A word-for-word copy of the following listing is needed. Leave out its images.
== Segment start ==
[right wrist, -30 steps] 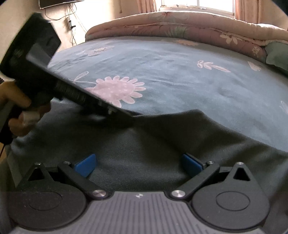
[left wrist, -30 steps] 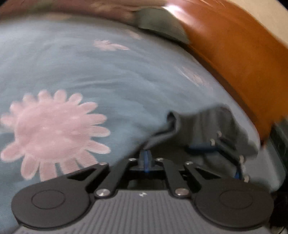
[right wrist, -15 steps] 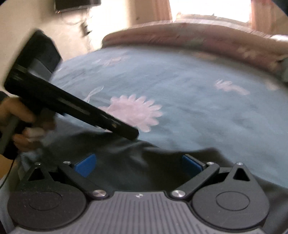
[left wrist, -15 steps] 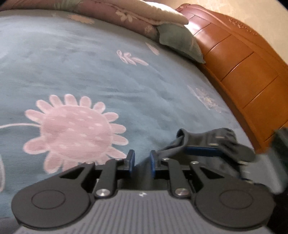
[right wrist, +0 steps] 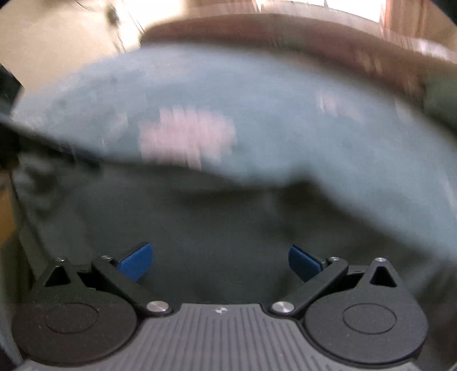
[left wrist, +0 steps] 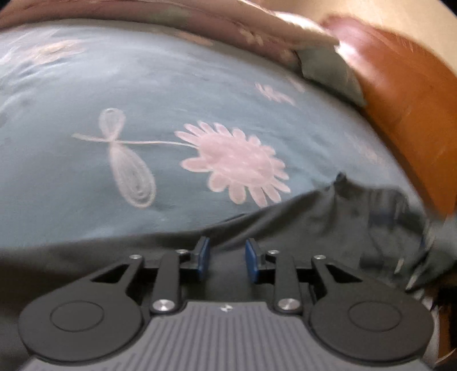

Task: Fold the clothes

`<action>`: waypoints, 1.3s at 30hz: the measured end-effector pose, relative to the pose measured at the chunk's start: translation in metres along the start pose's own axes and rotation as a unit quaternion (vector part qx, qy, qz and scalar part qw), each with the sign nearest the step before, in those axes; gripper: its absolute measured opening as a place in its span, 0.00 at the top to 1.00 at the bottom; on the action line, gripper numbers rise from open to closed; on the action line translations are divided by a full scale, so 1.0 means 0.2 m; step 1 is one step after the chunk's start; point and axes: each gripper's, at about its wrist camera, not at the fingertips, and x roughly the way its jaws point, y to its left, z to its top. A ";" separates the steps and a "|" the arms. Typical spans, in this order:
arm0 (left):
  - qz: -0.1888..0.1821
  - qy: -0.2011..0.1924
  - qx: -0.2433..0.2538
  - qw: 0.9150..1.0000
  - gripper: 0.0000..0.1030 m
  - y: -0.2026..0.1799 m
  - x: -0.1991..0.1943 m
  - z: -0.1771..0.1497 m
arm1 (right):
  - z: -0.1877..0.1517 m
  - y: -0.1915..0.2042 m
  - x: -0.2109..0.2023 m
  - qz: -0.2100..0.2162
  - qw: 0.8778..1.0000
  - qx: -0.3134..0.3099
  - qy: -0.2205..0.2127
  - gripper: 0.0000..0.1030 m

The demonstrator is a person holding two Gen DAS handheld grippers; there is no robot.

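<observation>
Where the garment sits: although both views are smeared, a dark grey garment (left wrist: 300, 228) is seen spread over the near edge of the bed (left wrist: 85, 171), filling the 6 o'clock part of both views.
Left tongs (left wrist: 226, 258): jaws have just been opening; the blue pads (left wrist: 203, 255) are parted a little, over the grey cloth, nothing pinched between them.
Right tongs (right wrist: 221, 264): spread wide and released, blue pads (right wrist: 136, 261) far apart, held above the garment.
Bedspread: blue-grey, with a pink flower (left wrist: 237, 165) printed just past the garment's far edge, around 12 o'clock from the left tongs.
Far end of bed: a folded pinkish quilt (left wrist: 228, 25) is laid along 12 o'clock, a greenish pillow (left wrist: 328, 74) at 2 o'clock.
Side: an orange wooden bed frame (left wrist: 414, 120) is seen at 3 o'clock in the left view.
Garment's right end: bunched up, too blurred to read more.
</observation>
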 end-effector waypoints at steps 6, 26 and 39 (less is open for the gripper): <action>0.031 -0.009 0.007 0.999 0.72 0.02 -0.09 -0.01 | -0.15 0.02 -0.16 -0.034 0.999 0.030 0.004 0.00; 0.064 -0.024 0.107 0.992 0.60 -0.16 -0.29 -0.24 | -0.18 0.03 -0.09 -0.091 0.994 0.065 0.000 0.00; 0.007 0.003 0.185 0.983 0.51 -0.34 -0.22 -0.26 | -0.18 0.03 -0.09 -0.090 0.994 0.067 -0.006 0.00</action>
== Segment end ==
Result for this exercise ::
[right wrist, -30 steps] 
[left wrist, -30 steps] 
[right wrist, -15 steps] 
[left wrist, -15 steps] 
[right wrist, +0 steps] 
[left wrist, +0 steps] 

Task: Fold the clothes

`<action>`: waypoints, 1.3s at 30hz: the measured end-effector pose, relative to the pose measured at the chunk's start: translation in metres along the start pose's own axes and rotation as a unit quaternion (vector part qx, qy, qz and scalar part qw), each with the sign nearest the step before, in those axes; gripper: its absolute measured opening as a place in its span, 0.00 at the top to 1.00 at the bottom; on the action line, gripper numbers rise from open to closed; on the action line translations are divided by a full scale, so 1.0 means 0.2 m; step 1 is one step after the chunk's start; point and axes: each gripper's, at about its wrist camera, not at the fingertips, and x roughly the way its jaws point, y to its left, z to its top. A ";" separates the steps and a "|" the arms. Typical spans, in this order:
arm0 (left):
  - qz: -0.1888..0.1821
  - qy: -0.2011..0.1924
  - qx: -0.2433..0.2538
  - qw: 0.9150..1.0000
  - gripper: 0.0000..0.1030 m
  - y: -0.2026..0.1799 m
  - x: -0.1991..0.1943 m
  - z: -0.1771..0.1497 m
arm1 (right):
  - z: -0.1877..0.1517 m
  - y: -0.1915..0.2042 m
  - x: -0.2109..0.2023 m
  - qz: -0.2100..0.2162
  - qw: 0.8778..1.0000
  - qx: -0.3134..0.3099
  - qy: -0.2205..0.2127
  - gripper: 0.0000..0.1030 m

The demonstrator is a person holding two Gen DAS handheld grippers; there is no robot.

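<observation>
Where the garment sits: although both views are smeared, a dark grey garment (left wrist: 300, 228) is seen spread over the near edge of the bed (left wrist: 85, 171), filling the 6 o'clock part of both views.
Left tongs (left wrist: 226, 258): jaws have just been opening; the blue pads (left wrist: 203, 255) are parted a little, over the grey cloth, nothing pinched between them.
Right tongs (right wrist: 221, 264): spread wide and released, blue pads (right wrist: 136, 261) far apart, held above the garment.
Bedspread: blue-grey, with a pink flower (left wrist: 237, 165) printed just past the garment's far edge, around 12 o'clock from the left tongs.
Far end of bed: a folded pinkish quilt (left wrist: 228, 25) is laid along 12 o'clock, a greenish pillow (left wrist: 328, 74) at 2 o'clock.
Side: an orange wooden bed frame (left wrist: 414, 120) is seen at 3 o'clock in the left view.
Garment's right end: bunched up, too blurred to read more.
</observation>
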 end-effector waypoints at steps 6, 26 and 39 (less is open for the gripper): <action>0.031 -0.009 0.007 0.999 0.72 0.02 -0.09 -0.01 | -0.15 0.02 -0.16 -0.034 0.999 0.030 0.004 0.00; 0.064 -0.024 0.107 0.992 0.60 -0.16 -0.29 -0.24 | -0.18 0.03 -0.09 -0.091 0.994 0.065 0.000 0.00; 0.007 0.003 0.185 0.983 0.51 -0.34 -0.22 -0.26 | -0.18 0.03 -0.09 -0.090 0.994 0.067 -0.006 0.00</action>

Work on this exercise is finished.